Problem requirements: The pictures stay out. Please retype every line below exactly.

+-------+

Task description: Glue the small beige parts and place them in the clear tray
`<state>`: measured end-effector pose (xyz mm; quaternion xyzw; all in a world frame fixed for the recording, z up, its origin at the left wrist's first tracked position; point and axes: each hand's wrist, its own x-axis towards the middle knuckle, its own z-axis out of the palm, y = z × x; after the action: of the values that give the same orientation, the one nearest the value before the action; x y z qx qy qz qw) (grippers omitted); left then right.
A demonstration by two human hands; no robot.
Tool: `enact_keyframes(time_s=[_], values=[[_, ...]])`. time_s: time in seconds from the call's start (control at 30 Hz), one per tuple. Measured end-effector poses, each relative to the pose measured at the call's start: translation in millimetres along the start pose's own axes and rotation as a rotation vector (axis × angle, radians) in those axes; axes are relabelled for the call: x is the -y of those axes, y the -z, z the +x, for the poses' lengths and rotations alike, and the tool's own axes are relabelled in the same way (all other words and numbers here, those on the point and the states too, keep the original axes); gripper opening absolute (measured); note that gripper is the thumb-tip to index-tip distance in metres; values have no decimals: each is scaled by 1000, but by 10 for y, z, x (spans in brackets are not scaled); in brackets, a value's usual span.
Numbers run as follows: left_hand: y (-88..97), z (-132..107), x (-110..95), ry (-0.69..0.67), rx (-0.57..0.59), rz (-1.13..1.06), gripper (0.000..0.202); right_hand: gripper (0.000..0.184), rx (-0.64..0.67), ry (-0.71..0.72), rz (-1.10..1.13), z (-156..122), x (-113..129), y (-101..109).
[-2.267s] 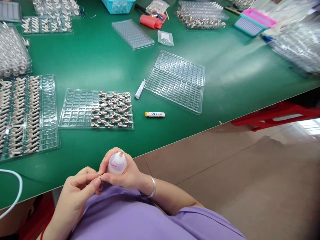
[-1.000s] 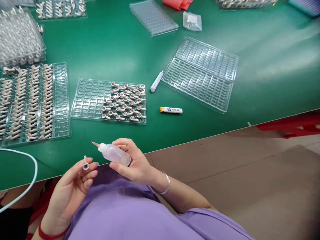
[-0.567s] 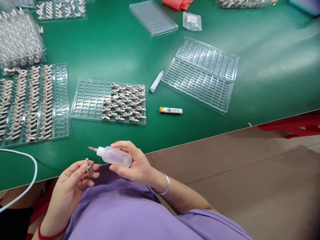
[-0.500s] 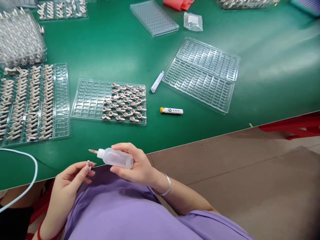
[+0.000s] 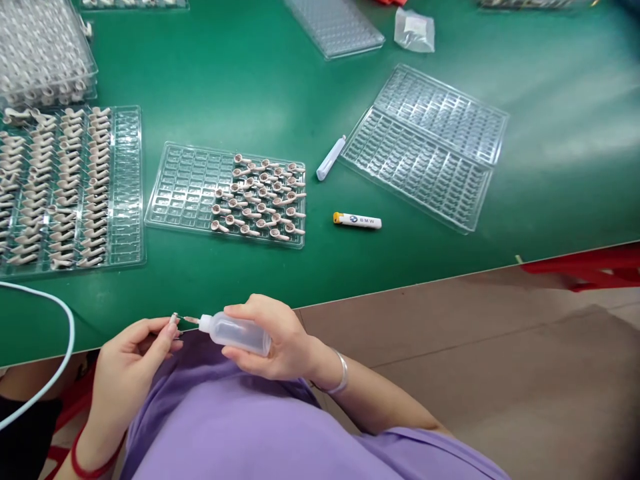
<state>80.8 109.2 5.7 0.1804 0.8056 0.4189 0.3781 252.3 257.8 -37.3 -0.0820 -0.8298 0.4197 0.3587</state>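
My right hand (image 5: 275, 337) is wrapped round a translucent squeeze bottle (image 5: 240, 332) lying nearly level, its white cap and thin needle tip (image 5: 190, 320) pointing left. Between thumb and fingertips of my left hand (image 5: 143, 350) is pinched a small white part (image 5: 174, 319), mostly covered by the fingers. The needle tip reaches right up to this part; whether they touch I cannot tell. Beyond the hands, a clear tray (image 5: 175, 193) holds many small beige spoon-shaped parts (image 5: 265, 193) in its right half.
At left lies a larger clear tray (image 5: 127, 193) with rows of beige parts, and stacked trays (image 5: 45, 53) behind it. A BMW-marked lighter (image 5: 357, 221), a white tube (image 5: 331, 159) and a clear blister tray (image 5: 425, 147) lie rightward. A white cable (image 5: 67, 333) curves at lower left.
The bottle's needle tip has come down and closer to the small part in my left hand. The whole view has shifted, so the trays sit a little higher and further right.
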Motion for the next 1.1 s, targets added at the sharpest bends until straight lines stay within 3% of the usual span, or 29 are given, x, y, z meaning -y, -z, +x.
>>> enact_keyframes(time_s=[0.87,0.97,1.1], values=[[10,9,52,-104,26,76,32,37,-19,-23,15,-26,-7,12],[-9,10,78,-314,-16,204,23,38,-35,-81,59,-35,-7,28],[-47,51,185,-828,-279,574,13,41,-17,-66,56,-36,-13,27]])
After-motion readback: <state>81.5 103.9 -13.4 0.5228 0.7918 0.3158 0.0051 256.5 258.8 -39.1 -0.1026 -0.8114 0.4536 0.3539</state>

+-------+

Output for this exercise:
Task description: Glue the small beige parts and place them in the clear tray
`<state>`: measured end-effector pose (xyz mm; quaternion xyzw; all in a world frame fixed for the recording, z up, its origin at the left wrist's first tracked position; point and axes: each hand's wrist, its own x-axis towards the middle knuckle, its own z-axis out of the palm, y = z × x; after the action: of the values that give the same orientation, the one nearest the value before the action; x y z qx qy qz qw) (grippers omitted); left then right.
A demonstration by two human hands; no robot.
Tool: `enact_keyframes(time_s=[_], values=[[_, ...]])`. time_s: time in seconds from the call's start (control at 30 Hz), one per tuple. Measured end-effector poses, each relative to the pose measured at the call's start: translation in millimetres along the start pose's own axes and rotation as a rotation vector (axis × angle, radians) in those axes; axes are relabelled for the call: x is the -y of those axes, y the -z, z the +x, for the poses' lengths and rotations alike, and the tool's own axes are relabelled in the same way (all other words and numbers here, those on the point and the states too, keep the original axes); gripper opening absolute (measured); note that gripper is the thumb-tip to index-tip distance in metres; values have no decimals: each is scaled by 1000, but by 10 for y, z, x (spans in brackets are not scaled); in brackets, a value's usual span.
Numbers run as follows: left_hand: y (-88..97), z (-132..107), x (-110..95), ry (-0.69..0.67), rx (-0.57..0.59), rz (-1.13..1.06), gripper (0.000..0.202); right_hand: gripper (0.000..0.184), rx (-0.64..0.67), ry (-0.71..0.72), rz (-1.10..1.13), z (-156..122), x (-113..129), y (-101..109).
[-2.267s] 
[-1.000s] 
[-0.567s] 
[-0.500s] 
[+0.000s] 
<state>80.8 109.2 5.7 0.1804 0.8056 0.4189 0.3781 252.3 257.8 -37.3 -0.0820 -0.8298 0.4197 0.3587</state>
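My right hand (image 5: 275, 337) is wrapped round a translucent squeeze bottle (image 5: 240, 332) lying nearly level, its white cap and thin needle tip (image 5: 190, 320) pointing left. Between thumb and fingertips of my left hand (image 5: 143, 350) is pinched a small white part (image 5: 174, 319), mostly covered by the fingers. The needle tip reaches right up to this part; whether they touch I cannot tell. Beyond the hands, a clear tray (image 5: 175, 193) holds many small beige spoon-shaped parts (image 5: 265, 193) in its right half.
At left lies a larger clear tray (image 5: 127, 193) with rows of beige parts, and stacked trays (image 5: 45, 53) behind it. A BMW-marked lighter (image 5: 357, 221), a white tube (image 5: 331, 159) and a clear blister tray (image 5: 425, 147) lie rightward. A white cable (image 5: 67, 333) curves at lower left.
The bottle's needle tip has come down and closer to the small part in my left hand. The whole view has shifted, so the trays sit a little higher and further right.
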Motion for the next 1.1 s, targets added at the sharpest bends until straight lines stay within 3% of the usual span, or 29 are given, x, y, z meaning -y, -z, +x.
>>> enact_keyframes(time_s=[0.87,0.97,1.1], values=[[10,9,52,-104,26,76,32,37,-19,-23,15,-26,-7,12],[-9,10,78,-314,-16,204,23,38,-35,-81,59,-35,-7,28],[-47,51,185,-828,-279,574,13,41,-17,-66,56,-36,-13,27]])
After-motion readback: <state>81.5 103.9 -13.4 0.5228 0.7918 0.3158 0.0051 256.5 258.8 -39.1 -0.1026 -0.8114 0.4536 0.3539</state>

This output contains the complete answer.